Confusing "Your relay has a very large number of connections to other relays" relay message
A new relay operator reports this complaint in their logs, showing up hourly:
Your relay has a very large number of connections to other relays. Is your
outbound address the same as your relay address? Found 13 connections to 8
relays. Found 13 current canonical connections, in 0 of which we were a
non-canonical peer. 5 relays had more than 1 connection, 0 had more than 2, and
0 had more than 4 connections.
I checked, and their outbound address was the same as their relay address.
Upon investigation, it looks like the redundant connections are to directory authorities.
My theory is that the change from #17592 (moved) (which went into 0.3.1.1-alpha, commit d5a151a0) is responsible: while before that canonical relay-to-relay connections would expire after either side first reached its randomized "15 to 22.5 minute" timeout, now they expire after either side reaches its "45 to 75 minute" timeout. And since directory authorities test reachability every 1280 seconds (around 21.3 minutes), that means it is expected that most relays will have duplicate canonical connections with directory authorities.
Possible fixes:
(A) Change the notice-level log to make it clearer that it's not scary, or at least it's not actionable. Maybe that means making it info-level so nobody will see it. Probably not the best option, assuming there are cases where we do want relay operators to hear it.

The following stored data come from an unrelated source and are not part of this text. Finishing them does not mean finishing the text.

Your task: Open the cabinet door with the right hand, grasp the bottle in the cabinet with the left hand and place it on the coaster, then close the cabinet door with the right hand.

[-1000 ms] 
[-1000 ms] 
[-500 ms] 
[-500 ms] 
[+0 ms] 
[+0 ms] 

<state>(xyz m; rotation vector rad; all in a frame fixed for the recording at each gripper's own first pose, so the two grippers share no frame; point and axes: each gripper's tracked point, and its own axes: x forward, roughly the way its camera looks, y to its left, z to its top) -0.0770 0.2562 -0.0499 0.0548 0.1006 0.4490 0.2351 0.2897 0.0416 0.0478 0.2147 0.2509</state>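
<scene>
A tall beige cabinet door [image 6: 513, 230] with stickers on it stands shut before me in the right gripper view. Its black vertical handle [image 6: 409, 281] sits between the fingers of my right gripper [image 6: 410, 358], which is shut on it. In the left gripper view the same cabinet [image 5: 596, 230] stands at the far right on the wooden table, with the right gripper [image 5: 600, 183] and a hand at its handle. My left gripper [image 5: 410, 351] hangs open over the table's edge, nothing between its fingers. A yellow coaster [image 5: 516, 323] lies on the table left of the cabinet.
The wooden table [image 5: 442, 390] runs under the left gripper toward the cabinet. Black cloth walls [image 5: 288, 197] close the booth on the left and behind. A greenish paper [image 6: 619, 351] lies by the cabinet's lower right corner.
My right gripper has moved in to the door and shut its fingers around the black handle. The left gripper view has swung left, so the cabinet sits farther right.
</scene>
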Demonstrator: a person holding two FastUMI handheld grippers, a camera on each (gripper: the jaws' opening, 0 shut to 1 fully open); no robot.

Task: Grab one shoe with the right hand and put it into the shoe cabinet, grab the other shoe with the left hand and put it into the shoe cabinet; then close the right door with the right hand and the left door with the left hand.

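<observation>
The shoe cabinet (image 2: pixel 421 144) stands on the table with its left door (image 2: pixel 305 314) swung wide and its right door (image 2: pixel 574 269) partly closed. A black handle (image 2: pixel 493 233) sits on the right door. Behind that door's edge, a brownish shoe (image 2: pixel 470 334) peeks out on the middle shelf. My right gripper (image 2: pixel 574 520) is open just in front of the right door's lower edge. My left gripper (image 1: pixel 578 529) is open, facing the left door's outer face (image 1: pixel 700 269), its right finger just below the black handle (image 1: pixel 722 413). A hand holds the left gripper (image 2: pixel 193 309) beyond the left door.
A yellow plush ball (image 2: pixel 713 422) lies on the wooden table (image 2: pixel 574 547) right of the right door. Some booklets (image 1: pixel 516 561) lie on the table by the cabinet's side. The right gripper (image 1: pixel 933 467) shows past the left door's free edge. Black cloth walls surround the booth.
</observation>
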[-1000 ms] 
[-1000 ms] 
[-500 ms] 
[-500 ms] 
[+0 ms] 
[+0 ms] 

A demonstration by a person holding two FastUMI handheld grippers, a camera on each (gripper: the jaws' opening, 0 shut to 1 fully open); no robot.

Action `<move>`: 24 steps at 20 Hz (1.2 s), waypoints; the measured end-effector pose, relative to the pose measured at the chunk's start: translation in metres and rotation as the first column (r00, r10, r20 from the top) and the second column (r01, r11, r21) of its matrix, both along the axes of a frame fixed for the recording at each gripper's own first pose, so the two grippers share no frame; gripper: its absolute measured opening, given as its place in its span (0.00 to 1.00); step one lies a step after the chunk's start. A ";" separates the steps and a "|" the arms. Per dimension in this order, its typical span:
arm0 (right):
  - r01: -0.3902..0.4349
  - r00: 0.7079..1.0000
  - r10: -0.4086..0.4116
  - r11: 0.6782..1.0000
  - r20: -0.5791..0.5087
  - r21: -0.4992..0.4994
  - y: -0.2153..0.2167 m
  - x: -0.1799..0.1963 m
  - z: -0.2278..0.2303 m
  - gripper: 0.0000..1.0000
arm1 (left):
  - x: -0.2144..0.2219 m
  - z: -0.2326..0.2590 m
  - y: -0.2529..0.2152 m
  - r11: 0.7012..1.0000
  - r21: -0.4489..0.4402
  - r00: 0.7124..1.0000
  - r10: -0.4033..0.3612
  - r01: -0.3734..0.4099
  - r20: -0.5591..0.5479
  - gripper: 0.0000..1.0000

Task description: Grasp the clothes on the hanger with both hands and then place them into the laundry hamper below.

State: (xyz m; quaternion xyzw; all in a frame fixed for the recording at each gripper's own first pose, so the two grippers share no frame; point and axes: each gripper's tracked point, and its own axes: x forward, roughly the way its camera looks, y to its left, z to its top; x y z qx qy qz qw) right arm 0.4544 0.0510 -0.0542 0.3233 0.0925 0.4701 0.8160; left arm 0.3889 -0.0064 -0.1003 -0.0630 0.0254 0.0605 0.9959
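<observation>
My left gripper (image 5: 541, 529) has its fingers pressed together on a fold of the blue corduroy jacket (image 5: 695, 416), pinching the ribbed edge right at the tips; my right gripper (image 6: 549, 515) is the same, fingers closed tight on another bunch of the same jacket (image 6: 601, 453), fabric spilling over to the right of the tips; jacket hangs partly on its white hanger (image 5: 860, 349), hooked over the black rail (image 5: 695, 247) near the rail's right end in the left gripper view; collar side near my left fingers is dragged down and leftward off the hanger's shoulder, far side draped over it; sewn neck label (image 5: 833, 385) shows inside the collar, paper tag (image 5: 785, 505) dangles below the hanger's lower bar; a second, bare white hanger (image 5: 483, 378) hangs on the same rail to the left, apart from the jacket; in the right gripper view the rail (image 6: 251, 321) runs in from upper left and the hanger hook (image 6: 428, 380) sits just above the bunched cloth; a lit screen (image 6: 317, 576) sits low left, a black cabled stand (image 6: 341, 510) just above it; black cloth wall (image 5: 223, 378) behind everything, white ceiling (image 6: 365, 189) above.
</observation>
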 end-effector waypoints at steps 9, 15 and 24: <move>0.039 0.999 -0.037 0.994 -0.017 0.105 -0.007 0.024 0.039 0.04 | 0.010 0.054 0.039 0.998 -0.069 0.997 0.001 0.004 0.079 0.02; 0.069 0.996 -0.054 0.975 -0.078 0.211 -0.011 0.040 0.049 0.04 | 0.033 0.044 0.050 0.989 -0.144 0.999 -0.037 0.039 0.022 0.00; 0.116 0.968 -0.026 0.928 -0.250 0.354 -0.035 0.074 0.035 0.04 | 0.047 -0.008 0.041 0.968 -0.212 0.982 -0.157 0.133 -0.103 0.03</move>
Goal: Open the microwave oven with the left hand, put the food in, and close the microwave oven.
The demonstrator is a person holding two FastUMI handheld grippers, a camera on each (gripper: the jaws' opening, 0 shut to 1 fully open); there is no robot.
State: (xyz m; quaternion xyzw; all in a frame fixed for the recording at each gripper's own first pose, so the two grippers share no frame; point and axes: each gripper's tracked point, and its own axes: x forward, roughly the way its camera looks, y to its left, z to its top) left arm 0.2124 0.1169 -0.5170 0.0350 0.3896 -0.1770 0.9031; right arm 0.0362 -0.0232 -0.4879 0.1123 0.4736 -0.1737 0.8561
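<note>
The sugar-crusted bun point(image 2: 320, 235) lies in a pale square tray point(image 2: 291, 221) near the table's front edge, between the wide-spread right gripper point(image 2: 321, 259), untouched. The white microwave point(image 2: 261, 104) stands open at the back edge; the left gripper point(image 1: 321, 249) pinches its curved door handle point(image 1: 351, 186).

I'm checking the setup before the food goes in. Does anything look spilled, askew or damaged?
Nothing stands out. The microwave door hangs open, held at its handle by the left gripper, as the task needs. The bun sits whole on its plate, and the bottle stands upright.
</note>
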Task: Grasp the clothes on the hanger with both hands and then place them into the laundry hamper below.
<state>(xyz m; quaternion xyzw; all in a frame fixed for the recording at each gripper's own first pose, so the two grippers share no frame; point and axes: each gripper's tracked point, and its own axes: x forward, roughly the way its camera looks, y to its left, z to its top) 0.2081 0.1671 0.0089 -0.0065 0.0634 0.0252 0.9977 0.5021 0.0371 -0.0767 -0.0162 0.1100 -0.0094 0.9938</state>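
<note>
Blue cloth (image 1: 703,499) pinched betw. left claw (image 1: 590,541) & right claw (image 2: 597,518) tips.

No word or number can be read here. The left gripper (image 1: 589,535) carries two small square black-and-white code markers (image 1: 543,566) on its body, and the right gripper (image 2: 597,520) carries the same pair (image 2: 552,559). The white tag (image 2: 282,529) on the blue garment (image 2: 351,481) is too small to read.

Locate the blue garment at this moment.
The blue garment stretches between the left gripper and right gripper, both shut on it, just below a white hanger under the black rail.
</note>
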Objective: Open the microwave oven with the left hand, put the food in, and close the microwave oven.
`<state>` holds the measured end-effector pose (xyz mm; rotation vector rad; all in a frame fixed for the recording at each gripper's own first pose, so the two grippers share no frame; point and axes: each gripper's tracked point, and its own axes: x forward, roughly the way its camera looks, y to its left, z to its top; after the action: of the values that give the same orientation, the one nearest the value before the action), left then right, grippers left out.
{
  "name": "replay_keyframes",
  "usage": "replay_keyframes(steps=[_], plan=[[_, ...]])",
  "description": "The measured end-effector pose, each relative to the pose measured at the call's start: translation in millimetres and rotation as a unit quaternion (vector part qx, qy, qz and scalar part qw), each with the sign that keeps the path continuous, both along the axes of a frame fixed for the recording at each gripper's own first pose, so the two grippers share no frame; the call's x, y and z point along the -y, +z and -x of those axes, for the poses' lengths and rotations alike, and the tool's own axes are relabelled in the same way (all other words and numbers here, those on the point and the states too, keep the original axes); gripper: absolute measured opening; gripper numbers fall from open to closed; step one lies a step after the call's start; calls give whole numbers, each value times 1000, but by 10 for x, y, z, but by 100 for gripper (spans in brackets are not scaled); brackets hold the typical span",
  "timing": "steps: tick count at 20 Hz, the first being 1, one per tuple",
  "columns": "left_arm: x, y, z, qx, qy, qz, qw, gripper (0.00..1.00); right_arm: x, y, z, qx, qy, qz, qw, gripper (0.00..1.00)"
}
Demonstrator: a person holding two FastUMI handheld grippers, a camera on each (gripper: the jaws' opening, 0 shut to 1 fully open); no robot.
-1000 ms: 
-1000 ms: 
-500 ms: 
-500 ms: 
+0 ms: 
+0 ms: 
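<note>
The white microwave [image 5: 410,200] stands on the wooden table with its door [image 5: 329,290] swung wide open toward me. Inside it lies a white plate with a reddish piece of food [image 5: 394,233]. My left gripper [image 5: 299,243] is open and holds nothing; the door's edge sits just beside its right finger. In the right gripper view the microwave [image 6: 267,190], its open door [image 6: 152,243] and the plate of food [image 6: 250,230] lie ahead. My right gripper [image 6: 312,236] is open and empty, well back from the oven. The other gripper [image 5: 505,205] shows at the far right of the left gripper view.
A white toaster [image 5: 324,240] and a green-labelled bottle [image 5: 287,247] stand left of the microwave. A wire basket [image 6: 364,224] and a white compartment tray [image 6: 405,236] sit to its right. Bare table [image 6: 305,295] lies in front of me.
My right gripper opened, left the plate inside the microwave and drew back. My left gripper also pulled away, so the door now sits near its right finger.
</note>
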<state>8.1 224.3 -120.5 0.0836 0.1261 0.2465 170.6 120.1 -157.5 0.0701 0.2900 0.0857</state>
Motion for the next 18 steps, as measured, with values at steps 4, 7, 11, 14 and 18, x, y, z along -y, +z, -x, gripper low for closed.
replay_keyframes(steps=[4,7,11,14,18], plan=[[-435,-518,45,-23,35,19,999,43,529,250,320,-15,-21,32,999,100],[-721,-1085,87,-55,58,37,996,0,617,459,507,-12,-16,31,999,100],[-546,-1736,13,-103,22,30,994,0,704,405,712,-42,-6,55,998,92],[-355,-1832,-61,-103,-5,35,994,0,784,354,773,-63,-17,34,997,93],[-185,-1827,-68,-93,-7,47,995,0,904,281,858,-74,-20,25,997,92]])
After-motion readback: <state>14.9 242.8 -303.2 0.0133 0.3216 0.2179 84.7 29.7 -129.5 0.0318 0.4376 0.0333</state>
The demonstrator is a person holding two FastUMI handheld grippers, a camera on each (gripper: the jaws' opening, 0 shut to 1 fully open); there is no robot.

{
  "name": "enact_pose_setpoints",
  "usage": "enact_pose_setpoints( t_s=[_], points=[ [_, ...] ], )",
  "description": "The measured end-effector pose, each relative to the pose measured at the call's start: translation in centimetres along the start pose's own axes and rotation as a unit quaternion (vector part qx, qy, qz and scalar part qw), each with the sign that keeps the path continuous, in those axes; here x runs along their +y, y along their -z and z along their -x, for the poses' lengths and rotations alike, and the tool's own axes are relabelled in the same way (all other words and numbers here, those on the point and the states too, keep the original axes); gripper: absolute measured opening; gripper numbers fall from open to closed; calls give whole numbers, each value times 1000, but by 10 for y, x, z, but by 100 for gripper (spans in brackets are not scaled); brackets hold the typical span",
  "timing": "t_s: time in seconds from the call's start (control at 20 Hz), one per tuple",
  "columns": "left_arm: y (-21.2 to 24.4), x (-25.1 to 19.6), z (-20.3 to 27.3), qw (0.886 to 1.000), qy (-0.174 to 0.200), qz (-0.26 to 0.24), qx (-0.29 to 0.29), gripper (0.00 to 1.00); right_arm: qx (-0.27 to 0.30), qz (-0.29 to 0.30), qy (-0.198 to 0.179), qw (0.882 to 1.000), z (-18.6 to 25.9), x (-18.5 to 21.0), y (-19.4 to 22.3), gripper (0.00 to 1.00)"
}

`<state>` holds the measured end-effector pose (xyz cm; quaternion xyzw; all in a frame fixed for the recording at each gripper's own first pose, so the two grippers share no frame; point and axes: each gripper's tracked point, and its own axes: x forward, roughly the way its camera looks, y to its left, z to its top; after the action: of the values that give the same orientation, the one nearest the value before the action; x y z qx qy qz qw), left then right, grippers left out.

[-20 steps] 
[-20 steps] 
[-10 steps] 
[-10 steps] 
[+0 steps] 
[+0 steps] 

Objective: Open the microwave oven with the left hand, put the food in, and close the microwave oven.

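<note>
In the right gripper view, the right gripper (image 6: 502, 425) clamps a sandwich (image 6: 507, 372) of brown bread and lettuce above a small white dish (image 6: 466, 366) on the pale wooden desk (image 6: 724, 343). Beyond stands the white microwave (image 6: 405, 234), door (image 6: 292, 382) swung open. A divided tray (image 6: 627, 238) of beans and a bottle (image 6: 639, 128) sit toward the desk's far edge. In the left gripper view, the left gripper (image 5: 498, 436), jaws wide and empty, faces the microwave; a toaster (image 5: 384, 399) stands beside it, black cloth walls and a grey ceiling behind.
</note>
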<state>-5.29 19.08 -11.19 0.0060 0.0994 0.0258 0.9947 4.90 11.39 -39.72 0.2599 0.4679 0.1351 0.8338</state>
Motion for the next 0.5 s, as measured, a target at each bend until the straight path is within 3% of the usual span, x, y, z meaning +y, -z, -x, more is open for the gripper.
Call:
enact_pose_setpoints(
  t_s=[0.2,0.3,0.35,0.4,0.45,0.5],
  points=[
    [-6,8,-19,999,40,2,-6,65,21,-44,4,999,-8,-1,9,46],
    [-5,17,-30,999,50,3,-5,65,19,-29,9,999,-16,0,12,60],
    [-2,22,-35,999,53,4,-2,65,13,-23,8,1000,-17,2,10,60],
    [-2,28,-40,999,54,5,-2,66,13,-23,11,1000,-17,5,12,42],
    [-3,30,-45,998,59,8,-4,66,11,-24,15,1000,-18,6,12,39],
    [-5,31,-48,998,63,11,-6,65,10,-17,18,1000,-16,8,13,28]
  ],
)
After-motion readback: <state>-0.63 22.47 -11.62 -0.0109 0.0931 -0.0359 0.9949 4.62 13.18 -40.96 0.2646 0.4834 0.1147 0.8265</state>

(B) In channel_check_for_duplicates(), change MIN_RELAY_CONNECTIONS_TO_WARN 5
to a high enough number that even if we have 2 canonical conns per authority, plus a bit more, the log message still doesn't trigger.
(C) In channel_check_for_duplicates(), skip over connections to directory authorities in some way, since we know they will be special.
(D) Make connections to or from directory authorities expire quicker, on the theory that they don't really need the same level of padding protection as other connections.
(E) Your idea here?
I'd be fine with any of B,C,D. Whichever one can be done with an easy, short, and non-invasive patch is my favorite. Maybe that's "B, raise it to 30"? That would make the message trigger when we have connections to more than 30 relays and also we have more than 45 connections open. Or we could pick the more conservative "raise it to 40", on the theory that small numbers are more likely to have edge cases and less indicative of major network problems anyway.
And while we're at it, it might be smart to say in the log message what action we want the relay operator take, e.g. "Please report:".